**TASK OBJECTIVE**
Your answer should consist of each line below that includes the word "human".

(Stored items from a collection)
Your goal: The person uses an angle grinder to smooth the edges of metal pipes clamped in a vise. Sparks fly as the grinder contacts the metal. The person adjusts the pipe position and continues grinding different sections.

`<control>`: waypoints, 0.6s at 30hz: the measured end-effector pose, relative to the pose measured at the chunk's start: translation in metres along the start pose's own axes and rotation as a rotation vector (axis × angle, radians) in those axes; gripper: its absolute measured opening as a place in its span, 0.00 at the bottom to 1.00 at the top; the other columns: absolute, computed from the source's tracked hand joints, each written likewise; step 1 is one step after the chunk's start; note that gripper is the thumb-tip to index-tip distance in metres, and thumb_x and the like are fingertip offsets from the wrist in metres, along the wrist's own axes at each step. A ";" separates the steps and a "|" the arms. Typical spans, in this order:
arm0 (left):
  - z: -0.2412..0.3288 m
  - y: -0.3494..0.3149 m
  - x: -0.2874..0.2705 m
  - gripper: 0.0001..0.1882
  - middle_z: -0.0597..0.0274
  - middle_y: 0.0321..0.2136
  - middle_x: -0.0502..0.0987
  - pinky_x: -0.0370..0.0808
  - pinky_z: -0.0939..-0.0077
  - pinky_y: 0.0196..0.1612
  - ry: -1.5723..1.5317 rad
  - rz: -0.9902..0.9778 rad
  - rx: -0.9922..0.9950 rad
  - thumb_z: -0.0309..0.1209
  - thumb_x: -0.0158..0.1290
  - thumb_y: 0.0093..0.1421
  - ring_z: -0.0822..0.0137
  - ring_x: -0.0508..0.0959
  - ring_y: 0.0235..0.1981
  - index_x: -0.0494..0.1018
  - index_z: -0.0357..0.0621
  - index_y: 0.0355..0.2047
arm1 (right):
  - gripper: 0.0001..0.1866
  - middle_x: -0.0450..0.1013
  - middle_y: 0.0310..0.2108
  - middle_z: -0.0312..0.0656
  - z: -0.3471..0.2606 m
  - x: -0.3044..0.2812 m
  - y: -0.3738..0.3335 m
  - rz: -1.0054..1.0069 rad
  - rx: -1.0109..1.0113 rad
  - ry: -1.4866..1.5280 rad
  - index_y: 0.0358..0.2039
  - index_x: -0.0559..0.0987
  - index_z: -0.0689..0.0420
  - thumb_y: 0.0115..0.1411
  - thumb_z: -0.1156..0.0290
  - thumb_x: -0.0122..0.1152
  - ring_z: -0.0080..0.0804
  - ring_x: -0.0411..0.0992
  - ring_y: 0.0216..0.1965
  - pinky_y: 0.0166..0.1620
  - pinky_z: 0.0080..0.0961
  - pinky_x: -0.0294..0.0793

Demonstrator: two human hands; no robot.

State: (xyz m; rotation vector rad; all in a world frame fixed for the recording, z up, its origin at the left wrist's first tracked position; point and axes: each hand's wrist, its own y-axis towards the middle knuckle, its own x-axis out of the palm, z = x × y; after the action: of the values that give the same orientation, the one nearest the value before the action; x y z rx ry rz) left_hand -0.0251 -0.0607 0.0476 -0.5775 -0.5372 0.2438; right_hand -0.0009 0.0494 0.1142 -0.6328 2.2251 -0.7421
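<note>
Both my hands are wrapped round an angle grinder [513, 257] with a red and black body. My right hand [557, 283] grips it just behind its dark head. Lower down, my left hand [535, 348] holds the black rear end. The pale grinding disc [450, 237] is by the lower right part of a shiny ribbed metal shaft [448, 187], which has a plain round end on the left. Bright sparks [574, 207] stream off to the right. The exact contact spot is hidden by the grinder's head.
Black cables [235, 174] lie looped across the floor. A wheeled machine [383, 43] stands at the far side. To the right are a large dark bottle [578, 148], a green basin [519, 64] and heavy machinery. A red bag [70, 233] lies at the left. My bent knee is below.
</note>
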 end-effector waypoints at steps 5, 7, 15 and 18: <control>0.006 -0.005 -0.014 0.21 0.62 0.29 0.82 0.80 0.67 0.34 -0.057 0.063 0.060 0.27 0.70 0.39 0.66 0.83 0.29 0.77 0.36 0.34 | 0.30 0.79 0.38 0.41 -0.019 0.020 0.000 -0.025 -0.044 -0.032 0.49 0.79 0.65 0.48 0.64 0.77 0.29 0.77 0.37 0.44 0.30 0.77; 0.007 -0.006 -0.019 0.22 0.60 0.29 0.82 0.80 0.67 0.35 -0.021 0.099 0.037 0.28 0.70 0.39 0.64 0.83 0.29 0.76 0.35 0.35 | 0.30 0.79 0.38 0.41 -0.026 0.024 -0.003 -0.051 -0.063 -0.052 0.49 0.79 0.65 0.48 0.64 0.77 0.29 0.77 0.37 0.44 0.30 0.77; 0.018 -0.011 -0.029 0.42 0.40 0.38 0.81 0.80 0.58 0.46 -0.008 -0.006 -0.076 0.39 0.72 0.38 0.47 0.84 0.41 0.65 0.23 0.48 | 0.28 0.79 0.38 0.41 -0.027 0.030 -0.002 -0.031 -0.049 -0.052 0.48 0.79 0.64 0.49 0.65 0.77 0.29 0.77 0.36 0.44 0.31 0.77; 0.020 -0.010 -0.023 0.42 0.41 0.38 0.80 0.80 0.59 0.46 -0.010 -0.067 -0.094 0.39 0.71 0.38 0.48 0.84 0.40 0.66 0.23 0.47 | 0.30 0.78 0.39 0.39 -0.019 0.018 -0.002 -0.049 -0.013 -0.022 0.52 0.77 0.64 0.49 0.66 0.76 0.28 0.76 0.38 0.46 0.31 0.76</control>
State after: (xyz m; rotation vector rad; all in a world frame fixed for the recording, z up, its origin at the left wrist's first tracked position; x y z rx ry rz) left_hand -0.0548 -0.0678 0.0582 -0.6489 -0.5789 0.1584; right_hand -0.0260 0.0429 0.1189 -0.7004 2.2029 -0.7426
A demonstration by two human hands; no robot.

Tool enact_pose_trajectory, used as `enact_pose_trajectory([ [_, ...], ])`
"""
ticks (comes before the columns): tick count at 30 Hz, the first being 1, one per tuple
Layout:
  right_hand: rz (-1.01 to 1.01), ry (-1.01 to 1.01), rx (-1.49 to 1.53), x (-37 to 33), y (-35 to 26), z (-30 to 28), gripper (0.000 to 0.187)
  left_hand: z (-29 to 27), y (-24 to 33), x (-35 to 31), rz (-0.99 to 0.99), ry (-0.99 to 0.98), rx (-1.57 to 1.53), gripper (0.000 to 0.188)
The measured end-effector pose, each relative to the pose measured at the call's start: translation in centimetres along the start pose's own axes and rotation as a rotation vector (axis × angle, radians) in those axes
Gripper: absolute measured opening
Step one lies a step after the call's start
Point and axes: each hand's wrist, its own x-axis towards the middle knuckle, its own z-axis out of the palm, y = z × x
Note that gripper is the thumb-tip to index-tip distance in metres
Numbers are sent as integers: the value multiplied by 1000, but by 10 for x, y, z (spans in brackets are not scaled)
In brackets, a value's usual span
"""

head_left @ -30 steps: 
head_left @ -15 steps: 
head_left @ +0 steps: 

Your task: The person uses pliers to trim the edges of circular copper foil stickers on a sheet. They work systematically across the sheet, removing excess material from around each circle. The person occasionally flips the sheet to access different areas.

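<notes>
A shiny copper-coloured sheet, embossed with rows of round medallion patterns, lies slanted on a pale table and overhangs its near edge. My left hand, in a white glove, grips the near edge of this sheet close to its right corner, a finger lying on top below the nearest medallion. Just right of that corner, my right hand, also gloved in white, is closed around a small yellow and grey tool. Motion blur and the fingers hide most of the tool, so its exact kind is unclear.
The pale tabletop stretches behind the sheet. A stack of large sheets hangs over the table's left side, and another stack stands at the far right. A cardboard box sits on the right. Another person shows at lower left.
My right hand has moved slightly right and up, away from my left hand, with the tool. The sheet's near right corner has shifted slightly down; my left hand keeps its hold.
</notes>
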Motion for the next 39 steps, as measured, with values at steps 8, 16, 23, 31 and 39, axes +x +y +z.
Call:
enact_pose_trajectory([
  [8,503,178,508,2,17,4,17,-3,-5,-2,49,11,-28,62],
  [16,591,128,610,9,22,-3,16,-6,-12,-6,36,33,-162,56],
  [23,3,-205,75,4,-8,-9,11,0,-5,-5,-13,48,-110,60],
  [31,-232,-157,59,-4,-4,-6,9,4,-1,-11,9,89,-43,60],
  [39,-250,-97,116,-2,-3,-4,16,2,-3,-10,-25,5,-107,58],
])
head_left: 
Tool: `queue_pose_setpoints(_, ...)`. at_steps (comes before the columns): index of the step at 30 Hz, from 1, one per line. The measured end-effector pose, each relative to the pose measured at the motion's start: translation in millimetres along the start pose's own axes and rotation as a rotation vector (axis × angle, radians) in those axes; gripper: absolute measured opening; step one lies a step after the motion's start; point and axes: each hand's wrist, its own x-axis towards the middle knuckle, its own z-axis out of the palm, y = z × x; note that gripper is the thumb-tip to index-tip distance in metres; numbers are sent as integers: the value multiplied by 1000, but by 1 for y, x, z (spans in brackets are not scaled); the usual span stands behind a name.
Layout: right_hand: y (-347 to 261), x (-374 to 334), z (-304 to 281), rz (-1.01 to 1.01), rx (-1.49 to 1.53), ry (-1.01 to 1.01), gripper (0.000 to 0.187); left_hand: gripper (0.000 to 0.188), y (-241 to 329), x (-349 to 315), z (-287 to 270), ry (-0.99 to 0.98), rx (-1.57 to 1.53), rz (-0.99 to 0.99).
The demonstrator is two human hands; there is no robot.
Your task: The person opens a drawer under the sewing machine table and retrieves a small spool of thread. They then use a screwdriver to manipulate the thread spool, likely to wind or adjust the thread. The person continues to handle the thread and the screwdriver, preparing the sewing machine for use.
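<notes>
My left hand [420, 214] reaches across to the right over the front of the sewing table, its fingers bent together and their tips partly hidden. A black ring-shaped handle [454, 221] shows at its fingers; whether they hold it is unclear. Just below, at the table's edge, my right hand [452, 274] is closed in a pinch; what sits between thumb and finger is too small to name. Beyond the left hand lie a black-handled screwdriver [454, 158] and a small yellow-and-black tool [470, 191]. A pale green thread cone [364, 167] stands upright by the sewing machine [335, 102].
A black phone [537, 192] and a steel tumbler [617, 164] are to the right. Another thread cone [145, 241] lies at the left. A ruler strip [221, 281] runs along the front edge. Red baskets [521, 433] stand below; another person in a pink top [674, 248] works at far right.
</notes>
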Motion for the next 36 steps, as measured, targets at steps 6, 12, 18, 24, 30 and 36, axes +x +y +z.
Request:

**TASK RESULT**
Demonstrator: two human hands; no robot.
A demonstration by two human hands; no robot.
The demonstrator is two human hands; there is no robot.

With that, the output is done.